Cette géhenne de gratte-papier au service d’un misanthrope montre une perspective désespérante du littéraire

Quels sont les liens entre souffrance et acte créatif ?
Qui se nourrit de l’un et qui dévore l’autre ?
L’exploitation du talent a-t-elle des limites ?
Quel barème définit la valeur d’une oeuvre ?

Autant de questions difficiles qu’Ook Chung traite avec une grande originalité dans son quatrième roman, sa résidence littéraire des atrocités…

« Si l’homme est un océan, il n’a pas plus de deux pouces de profondeur. »

Quant à la classification de la barbarie, il arrive parfois que le spectateur des horreurs contemporaines ressente, non sans culpabilité, une empathie plus marquée envers les ours torturés au fin fond de la Chine pour servir la pharmacopée qu’avec les orphelins roumains qui croupissent dans les asiles à quelques frontières des confortables salons parisiens.
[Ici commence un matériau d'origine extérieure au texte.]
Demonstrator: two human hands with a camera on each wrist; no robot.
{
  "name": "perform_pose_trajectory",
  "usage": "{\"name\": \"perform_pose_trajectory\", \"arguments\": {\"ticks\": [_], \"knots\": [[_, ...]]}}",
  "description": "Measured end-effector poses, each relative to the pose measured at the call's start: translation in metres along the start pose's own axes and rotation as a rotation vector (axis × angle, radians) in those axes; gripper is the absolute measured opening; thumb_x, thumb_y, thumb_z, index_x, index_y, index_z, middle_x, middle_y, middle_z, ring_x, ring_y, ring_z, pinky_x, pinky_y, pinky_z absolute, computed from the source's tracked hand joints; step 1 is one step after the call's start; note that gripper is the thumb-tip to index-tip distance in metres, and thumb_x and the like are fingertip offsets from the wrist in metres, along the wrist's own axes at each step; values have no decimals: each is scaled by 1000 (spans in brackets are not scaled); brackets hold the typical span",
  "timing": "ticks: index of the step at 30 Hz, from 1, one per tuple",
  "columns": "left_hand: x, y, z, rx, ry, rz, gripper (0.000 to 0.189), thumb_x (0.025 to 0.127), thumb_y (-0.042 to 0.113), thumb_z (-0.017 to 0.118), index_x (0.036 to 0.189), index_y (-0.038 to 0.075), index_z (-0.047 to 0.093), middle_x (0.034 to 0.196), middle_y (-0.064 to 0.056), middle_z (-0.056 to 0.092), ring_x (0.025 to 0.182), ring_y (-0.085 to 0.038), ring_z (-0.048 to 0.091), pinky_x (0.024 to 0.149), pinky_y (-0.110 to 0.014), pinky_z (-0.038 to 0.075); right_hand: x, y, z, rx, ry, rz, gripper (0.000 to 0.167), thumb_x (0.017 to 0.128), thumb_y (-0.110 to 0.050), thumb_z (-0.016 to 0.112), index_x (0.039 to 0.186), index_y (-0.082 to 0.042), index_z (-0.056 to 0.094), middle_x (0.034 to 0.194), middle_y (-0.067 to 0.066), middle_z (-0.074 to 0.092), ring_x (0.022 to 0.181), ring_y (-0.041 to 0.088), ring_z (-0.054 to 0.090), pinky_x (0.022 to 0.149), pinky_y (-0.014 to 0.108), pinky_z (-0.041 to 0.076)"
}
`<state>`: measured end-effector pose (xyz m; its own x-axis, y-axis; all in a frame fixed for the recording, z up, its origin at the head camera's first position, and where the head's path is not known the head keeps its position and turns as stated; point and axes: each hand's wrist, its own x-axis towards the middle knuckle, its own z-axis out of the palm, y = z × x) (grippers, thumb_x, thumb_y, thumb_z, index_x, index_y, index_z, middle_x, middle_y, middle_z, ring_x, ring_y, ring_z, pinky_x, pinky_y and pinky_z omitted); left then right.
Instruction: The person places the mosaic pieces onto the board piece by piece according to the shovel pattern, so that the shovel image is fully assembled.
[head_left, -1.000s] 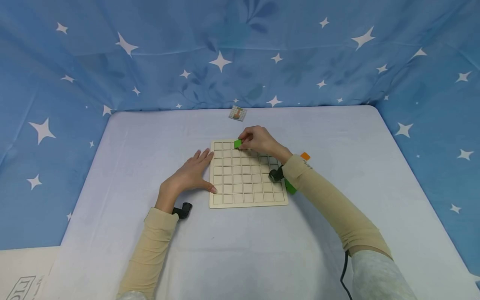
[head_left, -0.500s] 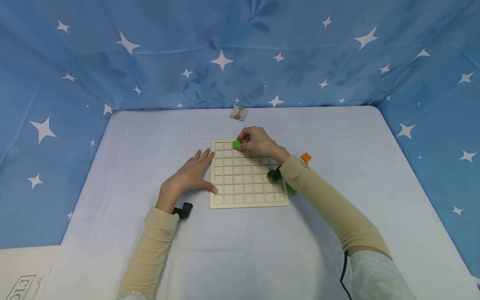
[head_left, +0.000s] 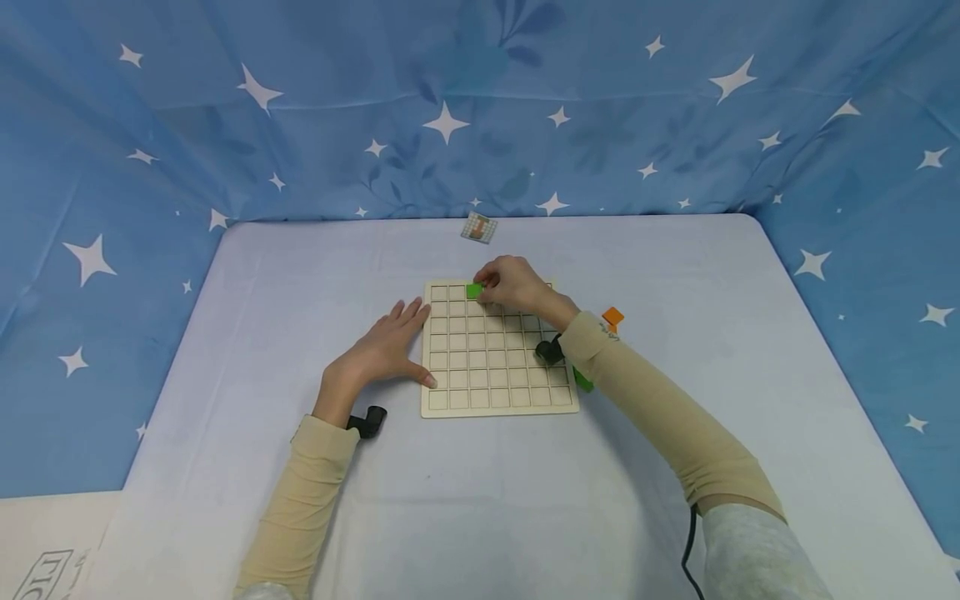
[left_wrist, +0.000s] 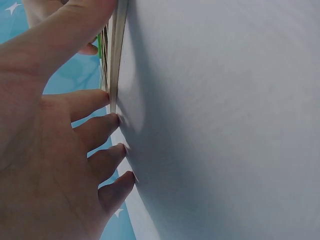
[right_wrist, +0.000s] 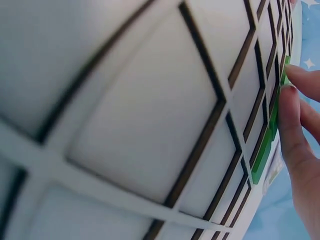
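A pale wooden grid board (head_left: pixel 457 358) lies flat on the white table. My left hand (head_left: pixel 386 343) rests at its left edge, fingers spread and thumb on the near left part; in the left wrist view the fingertips (left_wrist: pixel 120 147) come down beside the board's side. At the far row, my right hand (head_left: pixel 517 283) pinches a green square tile (head_left: pixel 474 291) between thumb and index finger, low over the grid. The right wrist view shows more green tiles (right_wrist: pixel 262 157) along that same edge, partly behind the fingers; from the head view this hand covers them.
Past the board's far edge lies a small patterned card (head_left: pixel 478 227). Orange tiles (head_left: pixel 613 316) and green tiles (head_left: pixel 582 380) lie right of the board, partly under the right forearm. A blue star-patterned curtain (head_left: pixel 450 167) stands behind the table.
The right hand's green tile has turned slightly and now sits squarer to the grid, at nearly the same spot. The left hand keeps its place at the board's edge.
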<state>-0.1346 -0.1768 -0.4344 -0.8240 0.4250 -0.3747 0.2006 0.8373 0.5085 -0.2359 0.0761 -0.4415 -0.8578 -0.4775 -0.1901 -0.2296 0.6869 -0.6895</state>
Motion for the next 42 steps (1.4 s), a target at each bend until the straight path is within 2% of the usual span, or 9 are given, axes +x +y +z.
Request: {"name": "perform_pose_trajectory", "arguments": {"ticks": [10,22,42], "knots": [[2,-1,1,-5,-8,1,124,78,42,90,166,8,10,174,-13,0,160,-37,-5,130,-55,6,-13,11,-9,104,-10,-49,35,96,-12,73,130,-3,68,121,14,69,109,28,66,94,43,57],[0,0,3,1,-14,-1,125,78,42,90,166,8,9,174,-13,0,160,-36,-5,131,-54,5,-39,23,-18,115,24,-102,31,96,-13,73,125,-3,72,121,15,72,102,28,70,83,39,59],[-1,1,2,9,-7,4,124,79,42,89,166,7,8,174,-14,-1,160,-37,-6,130,-56,5,-80,50,-45,66,52,7,28,97,-16,72,122,-4,73,122,14,71,105,29,67,89,43,59]]}}
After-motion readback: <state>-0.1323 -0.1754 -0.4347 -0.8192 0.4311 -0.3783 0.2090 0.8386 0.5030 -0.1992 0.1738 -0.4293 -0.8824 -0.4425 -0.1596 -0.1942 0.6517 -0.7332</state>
Peut-être que la douleur plantigrade apparaît plus facilement gérable : officiellement abolie par de nouvelles lois mandarines, probablement prise en charge par le WWF et son gentil panda, nounours a même plus mal à la peluche… La misère des enfants aux yeux vides passe plus difficilement la barrière de l’écran, l’armure trinitron coins carrés fait son office de garde-fou pour les âmes vulnérables à l’excès d’émotion.
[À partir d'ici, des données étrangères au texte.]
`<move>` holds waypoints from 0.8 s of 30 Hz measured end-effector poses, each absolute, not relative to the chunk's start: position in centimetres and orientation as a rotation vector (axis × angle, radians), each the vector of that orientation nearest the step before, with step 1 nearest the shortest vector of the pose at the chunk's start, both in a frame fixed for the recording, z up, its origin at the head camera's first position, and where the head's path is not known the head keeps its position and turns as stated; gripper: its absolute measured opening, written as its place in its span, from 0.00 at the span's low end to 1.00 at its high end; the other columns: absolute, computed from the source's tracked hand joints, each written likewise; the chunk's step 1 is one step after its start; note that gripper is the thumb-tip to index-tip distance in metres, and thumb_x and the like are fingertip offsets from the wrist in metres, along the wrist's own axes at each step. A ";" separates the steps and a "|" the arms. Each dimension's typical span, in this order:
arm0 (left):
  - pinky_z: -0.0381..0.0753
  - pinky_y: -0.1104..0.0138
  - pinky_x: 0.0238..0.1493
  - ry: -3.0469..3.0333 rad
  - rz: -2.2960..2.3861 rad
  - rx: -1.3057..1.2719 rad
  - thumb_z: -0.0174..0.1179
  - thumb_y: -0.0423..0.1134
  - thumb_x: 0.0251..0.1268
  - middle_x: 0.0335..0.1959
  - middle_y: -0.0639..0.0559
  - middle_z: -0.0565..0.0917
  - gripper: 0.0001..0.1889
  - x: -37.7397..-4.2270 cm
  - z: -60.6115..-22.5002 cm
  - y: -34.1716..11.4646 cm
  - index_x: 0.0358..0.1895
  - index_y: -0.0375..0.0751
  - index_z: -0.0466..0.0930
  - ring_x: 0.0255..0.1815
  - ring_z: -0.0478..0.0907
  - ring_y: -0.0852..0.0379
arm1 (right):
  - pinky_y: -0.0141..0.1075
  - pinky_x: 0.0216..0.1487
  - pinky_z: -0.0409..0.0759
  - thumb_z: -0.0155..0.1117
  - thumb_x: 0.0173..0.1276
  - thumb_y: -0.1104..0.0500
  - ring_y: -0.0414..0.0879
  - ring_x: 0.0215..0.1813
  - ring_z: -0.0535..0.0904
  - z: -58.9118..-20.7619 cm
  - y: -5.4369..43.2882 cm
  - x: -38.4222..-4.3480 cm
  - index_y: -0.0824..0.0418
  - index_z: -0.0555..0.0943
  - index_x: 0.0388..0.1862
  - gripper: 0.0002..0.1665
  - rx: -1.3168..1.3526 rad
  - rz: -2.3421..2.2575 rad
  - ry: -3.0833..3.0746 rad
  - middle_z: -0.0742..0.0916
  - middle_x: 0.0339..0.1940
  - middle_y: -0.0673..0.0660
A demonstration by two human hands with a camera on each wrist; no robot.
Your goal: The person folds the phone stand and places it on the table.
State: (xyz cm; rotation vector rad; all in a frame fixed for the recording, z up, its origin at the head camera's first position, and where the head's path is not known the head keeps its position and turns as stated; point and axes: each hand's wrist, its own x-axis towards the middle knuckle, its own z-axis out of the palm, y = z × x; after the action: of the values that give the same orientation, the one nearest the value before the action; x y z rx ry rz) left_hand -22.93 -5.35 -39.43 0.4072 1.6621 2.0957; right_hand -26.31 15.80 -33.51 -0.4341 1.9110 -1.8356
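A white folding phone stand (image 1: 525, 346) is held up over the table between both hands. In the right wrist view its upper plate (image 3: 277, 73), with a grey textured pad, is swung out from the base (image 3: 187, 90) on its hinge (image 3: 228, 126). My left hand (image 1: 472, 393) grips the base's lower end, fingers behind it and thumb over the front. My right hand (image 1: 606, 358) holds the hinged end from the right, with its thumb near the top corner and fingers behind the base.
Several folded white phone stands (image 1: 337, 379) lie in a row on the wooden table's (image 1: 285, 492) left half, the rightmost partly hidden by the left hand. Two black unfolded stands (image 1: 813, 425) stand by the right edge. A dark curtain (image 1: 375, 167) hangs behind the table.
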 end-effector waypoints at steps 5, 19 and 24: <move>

« La conscience de l’homme se rend rarement jusqu’au bout d’une pensée ; elle préfère descendre deux ou trois stations avant le terminus, laissant le reste aux professionnels de l’inconscient. »
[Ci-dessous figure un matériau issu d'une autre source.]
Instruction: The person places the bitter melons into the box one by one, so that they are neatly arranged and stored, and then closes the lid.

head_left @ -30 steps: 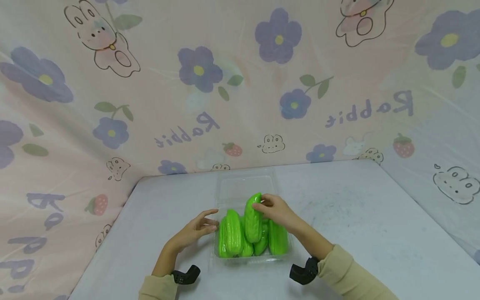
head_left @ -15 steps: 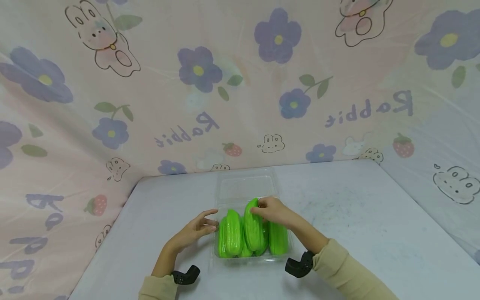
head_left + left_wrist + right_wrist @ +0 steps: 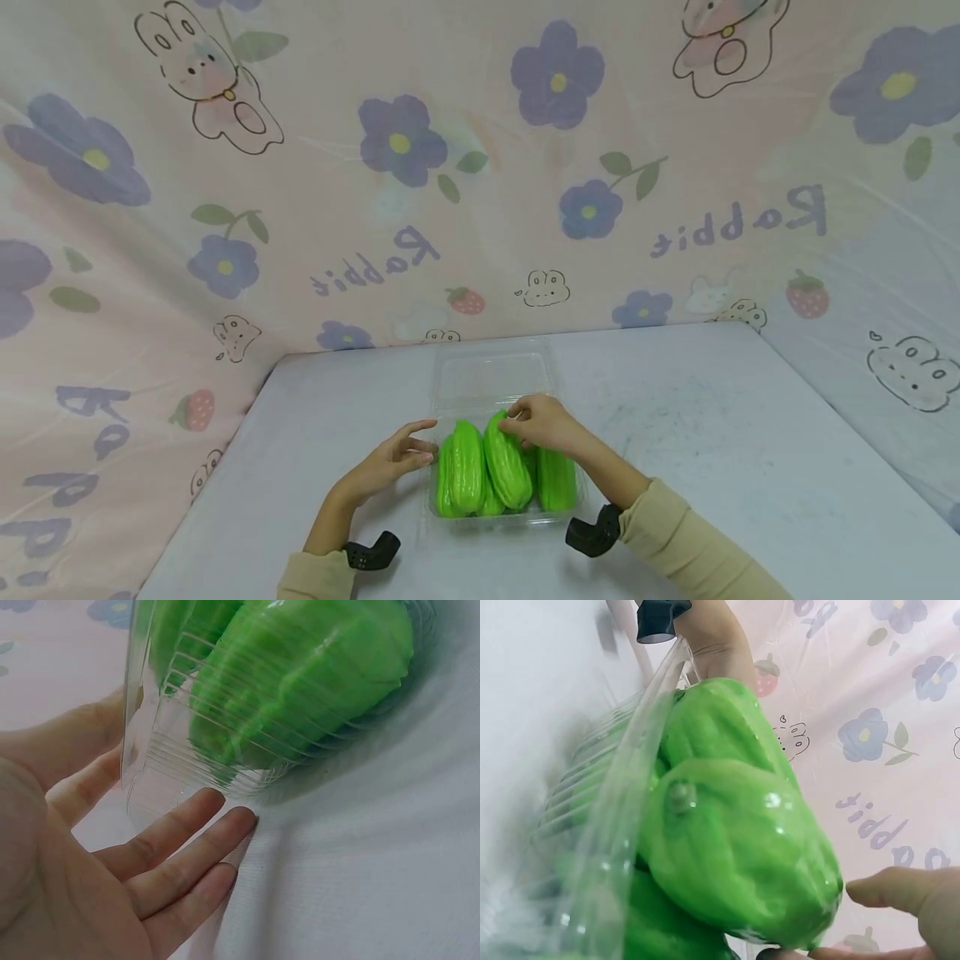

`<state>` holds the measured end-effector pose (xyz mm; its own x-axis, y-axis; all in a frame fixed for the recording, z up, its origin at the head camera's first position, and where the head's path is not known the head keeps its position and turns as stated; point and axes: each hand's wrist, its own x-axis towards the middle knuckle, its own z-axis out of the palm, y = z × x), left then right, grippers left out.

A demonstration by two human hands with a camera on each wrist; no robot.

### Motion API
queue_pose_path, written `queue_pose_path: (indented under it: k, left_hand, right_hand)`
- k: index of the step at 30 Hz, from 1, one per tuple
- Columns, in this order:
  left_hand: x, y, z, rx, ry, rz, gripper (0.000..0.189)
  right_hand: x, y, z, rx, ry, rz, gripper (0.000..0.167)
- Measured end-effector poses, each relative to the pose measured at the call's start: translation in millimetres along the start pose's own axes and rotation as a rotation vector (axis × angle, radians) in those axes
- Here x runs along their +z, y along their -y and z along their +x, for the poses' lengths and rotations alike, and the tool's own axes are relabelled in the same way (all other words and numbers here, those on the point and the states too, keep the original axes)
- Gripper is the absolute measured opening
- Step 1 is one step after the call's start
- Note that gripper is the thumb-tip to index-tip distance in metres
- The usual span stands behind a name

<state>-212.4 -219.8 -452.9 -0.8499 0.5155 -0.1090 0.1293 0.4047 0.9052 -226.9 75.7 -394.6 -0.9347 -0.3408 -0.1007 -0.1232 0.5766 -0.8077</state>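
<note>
My right hand [image 3: 546,423] pinches the far, tapered end of a green bitter melon [image 3: 508,468], which leans on others in a clear plastic box [image 3: 517,519]. In the right wrist view, this melon's [image 3: 735,847] rounded end faces the camera, with the thumb of my right hand [image 3: 930,907] at its other end. Several more bitter melons [image 3: 468,467] lie side by side in the box. My left hand [image 3: 386,462] is beside the box's left wall, fingers spread and holding nothing. In the left wrist view, its fingertips [image 3: 204,799] are close to the ribbed wall; contact is unclear.
The box's clear lid [image 3: 491,379] lies folded back behind it on the white table [image 3: 675,433]. A fabric backdrop [image 3: 480,192] with rabbits and flowers stands behind and at the sides. Each wrist carries a black camera mount [image 3: 372,552].
My right hand has lowered the bitter melon into the box and drawn slightly nearer. The melon's near end has swung down and to the right. The left hand stays still.
</note>
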Motion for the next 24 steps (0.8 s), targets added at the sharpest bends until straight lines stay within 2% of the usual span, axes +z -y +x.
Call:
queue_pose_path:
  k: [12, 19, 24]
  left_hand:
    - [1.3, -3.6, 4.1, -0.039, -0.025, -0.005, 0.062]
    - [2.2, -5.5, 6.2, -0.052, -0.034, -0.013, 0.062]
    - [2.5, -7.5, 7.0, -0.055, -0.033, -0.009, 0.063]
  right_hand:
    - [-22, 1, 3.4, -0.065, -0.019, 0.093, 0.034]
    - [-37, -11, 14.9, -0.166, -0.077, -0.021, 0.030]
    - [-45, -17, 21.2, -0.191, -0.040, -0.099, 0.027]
Huître, ours, écrivain, l’égalité est restaurée dans l’épreuve de l’Expérience Interdite car l’homme est un animal. Tout ce qui peut générer un profit est exploité, pressé comme un citron. C’est le génie de celui qui cultive et monnaye l’art des plus faibles : il connaît la valeur marchande, établit une hiérarchie des paumés. C’est ainsi qu’inspiré par la technique de culture perlière du célèbre Mikimoto, aguerri par un trafic de bile d’ours ponctionnée à même l’animal torturé et poussé par une vision idéaliste de la littérature, le futur Maître de Cérémonie Bill Yeary, invente sa version personnelle de la résidence d’auteur. Isolé sur l’îlot de Guam au large des Philippines, les parois à pic de son hôtel troglodyte sont tapissées de minuscules cages où pleurent et vocifèrent des écrivains esclaves qui y expriment pourtant le meilleur d’eux-mêmes, à l’abri des pièges du confort et de la société. Ne reste plus qu’à l’habile MC de trier chiures mentales et cristaux de rêve…

« Vous savez ce que c’est qu’un introverti ? C’est quelqu’un qui est enfermé de toute façon. Alors, vous aurez beau faire, ils chercheront toujours la liberté en creusant des tunnels à l’intérieur d’eux-mêmes plutôt qu’à l’extérieur. »

Les pensionnaires ont dépassé pour la plupart le stade de la révolte, d’ailleurs ce sont des otakus qui ont perdu la foi, des hikikomori qui n’avaient d’horizon que leur quatre murs. Vampirisés dans la veine de l’inspiration, ils produisent à la demande, et leurs notes philosophiques ont la saveur brute que seuls écrivent les monstres de solitude. Cette géhenne de gratte-papier, soutenue par des acolytes silencieux au service d’un misanthrope, présente une perspective désespérante du présent littéraire. Désabusés, repentants ou sublimateurs, les hôtes de la grotte acceptent leur calvaire contre une leçon d’abyme.

Face à cette étrangeté romanesque, où par refus de l’hypocrisie humaine, même le Yéti renvoie l’alpiniste à sa solitude, les pages semblent se multiplier pour construire un livre claustrophobique dont on cherche la sortie sans grand espoir, contaminé par la catatonie de ses prisonniers.

stig legrand

   
 

Ook Chung, L’expérience interdite, Le Serpent à Plumes, septembre 2003, 174 p. – 15,50 €.